Data Download
About this guide
This guide walks you through the process of downloading data from the Databus.
What will you learn
You will learn different ways and techniques of downloading data from the Databus. We will cover how to:
Technique 1: Use the Databus UI do download data
Technique 2: Query Databus data download links using SPARQL
Technique 3: Access data on the Databus via Linked Data
Technique 4: Access Databus data via Collections and SPARQL
Technique 5: Download data using the Databus client (todo)
Technique 6: Download data using a simple bash script
Technique 7: Download and load data in the Virtuoso triple store (todo)
What you need
Not more than 15 min of time for each technique
Favorite text editor or IDE
Terminal (console) with Unix capabilities
rapper RDF parsing and serializing command line tool
Technique 1: Use the Databus UI do download data
First, navigate to the Databus UI and find relevant data.
The main Databus endpoint is running at https://databus.dbpedia.org which hosts the DBpedia Knowledge Graph as well as many other valuable datasets.
For example, you can navigate to “instance types” dataset https://databus.dbpedia.org/dbpedia/mappings/instance-types/
Next, using the filters on the left side, you can narrow the results, by selecting a specific version or language. Lets select version 2021.12.01 and language “en”. This will provide two distributions (i.e. files) which satisfy our criteria.
To download the particular file, just click on the download link logo
You're done, now you should have the data on your machine and you start using it.
Technique 2: Query Databus data download links using SPARQL
The SPARQL query language gives you flexibility and freedom when querying data on the Databus.
With SPARQL you can write simple queries to collect all artifacts published under some group but also do other much more complex queries such as retrieving the users that published the most number of datasets in a specific time period.
In the following example we will put together a SPARQL query that will return the download links associated with the particular artifact and specific version.
Let's assume we want to retrieve the download links for the instance-types
artifact, published by the dbpedia
account and under the group mappings
. The version that we want is 2022.12.01
.
The identifier for such an artifact is following: https://databus.dbpedia.org/dbpedia/mappings/instance-types/2022.12.01
Note that the identifiers have hierarchical structure. To learn more about the URI Design article which explains the detail the Databus URIs.

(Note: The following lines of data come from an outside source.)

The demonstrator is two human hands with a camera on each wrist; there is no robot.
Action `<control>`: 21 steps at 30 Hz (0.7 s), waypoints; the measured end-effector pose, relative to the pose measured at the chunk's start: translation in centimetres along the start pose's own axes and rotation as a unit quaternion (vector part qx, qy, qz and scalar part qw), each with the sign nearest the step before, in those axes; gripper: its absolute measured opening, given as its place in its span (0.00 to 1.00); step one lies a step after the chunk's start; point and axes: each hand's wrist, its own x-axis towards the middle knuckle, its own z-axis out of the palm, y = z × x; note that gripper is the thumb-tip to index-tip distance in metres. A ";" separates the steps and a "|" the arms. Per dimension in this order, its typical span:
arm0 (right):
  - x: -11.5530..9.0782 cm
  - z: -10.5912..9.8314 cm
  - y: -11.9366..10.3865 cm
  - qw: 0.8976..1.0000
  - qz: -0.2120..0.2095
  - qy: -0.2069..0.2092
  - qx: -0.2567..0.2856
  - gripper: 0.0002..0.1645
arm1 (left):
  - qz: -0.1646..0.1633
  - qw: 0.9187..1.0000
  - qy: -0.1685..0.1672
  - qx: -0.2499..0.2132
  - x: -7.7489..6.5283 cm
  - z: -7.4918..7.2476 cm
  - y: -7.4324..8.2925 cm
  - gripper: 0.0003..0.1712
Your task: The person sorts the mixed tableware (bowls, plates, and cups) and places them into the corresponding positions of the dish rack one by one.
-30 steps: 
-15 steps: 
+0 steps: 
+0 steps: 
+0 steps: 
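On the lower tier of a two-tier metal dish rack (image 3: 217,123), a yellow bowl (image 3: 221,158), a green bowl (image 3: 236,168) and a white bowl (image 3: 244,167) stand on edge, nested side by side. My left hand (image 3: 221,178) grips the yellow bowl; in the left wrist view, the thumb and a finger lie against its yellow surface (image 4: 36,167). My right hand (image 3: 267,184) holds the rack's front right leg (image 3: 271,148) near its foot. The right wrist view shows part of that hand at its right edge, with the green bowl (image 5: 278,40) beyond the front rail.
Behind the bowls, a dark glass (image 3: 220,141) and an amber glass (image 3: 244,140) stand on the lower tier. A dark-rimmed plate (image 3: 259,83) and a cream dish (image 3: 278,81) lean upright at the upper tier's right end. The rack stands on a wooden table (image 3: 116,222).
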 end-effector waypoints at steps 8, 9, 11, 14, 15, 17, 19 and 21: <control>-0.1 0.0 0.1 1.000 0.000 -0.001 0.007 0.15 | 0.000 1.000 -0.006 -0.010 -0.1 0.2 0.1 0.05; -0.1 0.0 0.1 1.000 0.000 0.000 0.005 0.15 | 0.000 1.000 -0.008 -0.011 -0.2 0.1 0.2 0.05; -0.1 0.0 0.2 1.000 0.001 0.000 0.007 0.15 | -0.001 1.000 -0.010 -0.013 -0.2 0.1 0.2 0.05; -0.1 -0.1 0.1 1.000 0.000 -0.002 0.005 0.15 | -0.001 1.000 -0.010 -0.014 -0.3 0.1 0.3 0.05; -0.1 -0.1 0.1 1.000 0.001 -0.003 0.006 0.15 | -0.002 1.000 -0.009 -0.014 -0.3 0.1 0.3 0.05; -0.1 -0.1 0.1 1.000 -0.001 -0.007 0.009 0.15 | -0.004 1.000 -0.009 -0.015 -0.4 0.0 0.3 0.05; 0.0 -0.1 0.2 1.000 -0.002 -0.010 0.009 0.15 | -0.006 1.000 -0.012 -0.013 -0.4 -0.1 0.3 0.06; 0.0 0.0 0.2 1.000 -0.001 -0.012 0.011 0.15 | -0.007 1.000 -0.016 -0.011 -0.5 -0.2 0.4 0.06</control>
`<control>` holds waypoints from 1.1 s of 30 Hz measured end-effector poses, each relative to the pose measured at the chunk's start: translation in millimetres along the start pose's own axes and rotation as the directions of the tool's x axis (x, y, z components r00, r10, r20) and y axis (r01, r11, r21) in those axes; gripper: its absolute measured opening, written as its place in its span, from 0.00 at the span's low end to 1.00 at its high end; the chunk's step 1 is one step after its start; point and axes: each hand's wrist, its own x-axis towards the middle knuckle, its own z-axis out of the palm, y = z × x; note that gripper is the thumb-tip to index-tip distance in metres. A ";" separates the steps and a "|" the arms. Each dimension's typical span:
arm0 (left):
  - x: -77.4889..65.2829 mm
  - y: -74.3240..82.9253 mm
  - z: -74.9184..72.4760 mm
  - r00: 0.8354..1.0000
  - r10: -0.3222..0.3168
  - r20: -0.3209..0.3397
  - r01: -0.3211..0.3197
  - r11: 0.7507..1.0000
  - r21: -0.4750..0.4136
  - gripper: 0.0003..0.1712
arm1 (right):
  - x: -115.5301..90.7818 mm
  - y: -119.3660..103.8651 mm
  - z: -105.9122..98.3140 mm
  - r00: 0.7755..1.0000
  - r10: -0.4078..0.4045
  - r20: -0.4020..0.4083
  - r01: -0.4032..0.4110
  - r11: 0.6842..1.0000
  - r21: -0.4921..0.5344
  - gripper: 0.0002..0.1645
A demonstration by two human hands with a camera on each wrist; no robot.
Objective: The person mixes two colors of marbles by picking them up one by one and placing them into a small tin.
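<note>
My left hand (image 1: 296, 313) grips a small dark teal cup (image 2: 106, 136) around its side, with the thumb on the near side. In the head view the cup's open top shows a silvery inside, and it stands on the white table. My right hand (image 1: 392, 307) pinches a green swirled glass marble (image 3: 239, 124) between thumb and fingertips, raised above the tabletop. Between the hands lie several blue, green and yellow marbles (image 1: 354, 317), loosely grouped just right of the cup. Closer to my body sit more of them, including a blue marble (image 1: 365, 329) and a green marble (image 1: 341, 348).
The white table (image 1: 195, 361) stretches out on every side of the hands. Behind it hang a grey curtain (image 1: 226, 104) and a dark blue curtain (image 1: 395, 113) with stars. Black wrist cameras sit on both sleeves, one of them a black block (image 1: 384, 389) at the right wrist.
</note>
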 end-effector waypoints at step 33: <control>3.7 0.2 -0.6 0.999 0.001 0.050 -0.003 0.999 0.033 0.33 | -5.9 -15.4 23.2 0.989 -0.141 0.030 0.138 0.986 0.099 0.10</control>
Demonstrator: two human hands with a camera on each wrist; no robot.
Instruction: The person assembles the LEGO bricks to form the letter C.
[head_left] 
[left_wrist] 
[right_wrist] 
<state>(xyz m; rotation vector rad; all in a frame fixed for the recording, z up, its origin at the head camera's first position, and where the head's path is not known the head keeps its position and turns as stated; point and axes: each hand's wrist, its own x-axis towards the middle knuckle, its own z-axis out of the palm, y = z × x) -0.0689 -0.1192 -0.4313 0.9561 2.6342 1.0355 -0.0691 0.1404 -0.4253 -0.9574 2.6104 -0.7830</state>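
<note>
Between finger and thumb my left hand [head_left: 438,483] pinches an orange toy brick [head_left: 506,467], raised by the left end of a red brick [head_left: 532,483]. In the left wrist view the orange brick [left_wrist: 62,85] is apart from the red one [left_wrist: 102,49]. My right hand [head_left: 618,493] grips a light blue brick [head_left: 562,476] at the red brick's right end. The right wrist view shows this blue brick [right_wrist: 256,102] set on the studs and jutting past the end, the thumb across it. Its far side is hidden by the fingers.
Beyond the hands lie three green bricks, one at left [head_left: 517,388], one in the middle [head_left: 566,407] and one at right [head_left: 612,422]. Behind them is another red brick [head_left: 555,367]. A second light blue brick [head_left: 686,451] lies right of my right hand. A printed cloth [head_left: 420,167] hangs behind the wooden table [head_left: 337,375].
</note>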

After we have the URI identifier we need to write the query. This, also, however, requires knowledge about the Databus Model. In short, the Databus Model defines following core concepts:
Group - consolidates one or more artifacts.
Artifact - represents a logical dataset in the DBpedia Databus platform
Version - represents a state of the artifact at certain point of time
Part - each artifact can consists of one or more files, which are modelled as parts
For complete details of the Databus Model check the Databus Ontology.
In our example, we already know the identifier of the artifact and its version so the only thing we need to query are the download links of the files associated with our artifact.
In the Databus model the Version(s) is linked to the data Part(s) via the dcat:distribution
property. While the download links are provided for each part using the dcat:downloadURL
.
We have all the information we need, so lets write the SPARQL query.
Lets also run the query against the Databus SPARQL endpoint and retrieve the list of download URLs for all the files associated with the dataset with the identifier.
If the SPARQL query is passed and processed successfully, you should receive a list of download links.
If this is the case, then congratulations, you learned how to query Databus with SPARQL!
Technique 3: Access data on the Databus via Linked Data
Linked Data is a mechanism for publishing structured data on the Web. Databus implements the Linked Data principles which allows us to access the data on the Databus as Linked Data. Lets try this on an example where we will retrieve data for the download link for the instance types dataset published on the Databus.
First, you would need to open your terminal application.
Then, write a command using the cURL command line tool. Here is the command for the “instance types” dataset.
curl -L https://databus.dbpedia.org/dbpedia/mappings/instance-types/2021.12.01 -H "Accept: text/turtle"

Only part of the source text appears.